Il y a foule sur la plaine de Plainpalais, au centre de Genève. Des milliers de manifestants affluent de tous les coins de la ville. Comme il y a 28 ans, jour pour jour. La première grève des femmes en Suisse avait rassemblé 500 000 personnes. Juste avec le bouche à oreille. Depuis, peu de choses ont changé. Et les Suissesses se sentent toujours aussi mal considérées.
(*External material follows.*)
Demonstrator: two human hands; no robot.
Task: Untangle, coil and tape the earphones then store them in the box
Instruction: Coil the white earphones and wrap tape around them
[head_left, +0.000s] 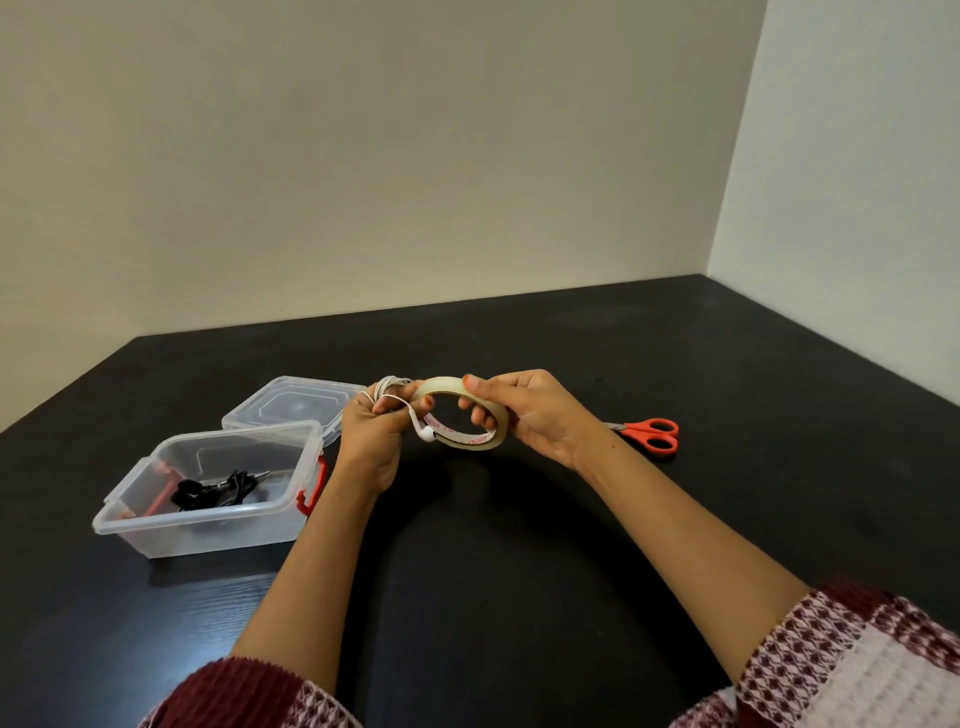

« Il faut relativiser. Peut-être que ce n’est pas aussi compliqué comparé à ailleurs. Il n’en demeure pas moins que la Suisse est l’un des pays qui respectent le moins l’égalité. Il n’y a pas de congé parental. Il n’y a pas assez de congés maternité. Il n’y a pas de salaire homme-femme pareil », dit à RFI Chusa Puras, infirmière et militante au syndicat des services publics.

Le nerf de la guerre, c’est bien le revenu. Les femmes touchent en moyenne près de 20% de moins que leurs collègues masculins. Mais même à salaire égal, les discriminations sont encore la règle. Vincent, médecin à l’hôpital de Genève, nous confie : « On a des salaires égaux, mais les possibilités de carrière ne sont pas les mêmes. Rien que dans les médecins-cadres ou dans les médecins adjoints aux chefs de service, la parité n’est pas du tout respectée »

Un seul élément permet de comprendre le retard pris par la Suisse sur les droits des femmes. Le droit de vote ne leur a été accordé qu’en 1971. Dans le canton d’Appenzell, elles ont même dû attendre 1991 pour voter aux élections locales. Les Suissesses le savent : il leur faudra bien plus d’une manifestation pour obtenir gain de cause.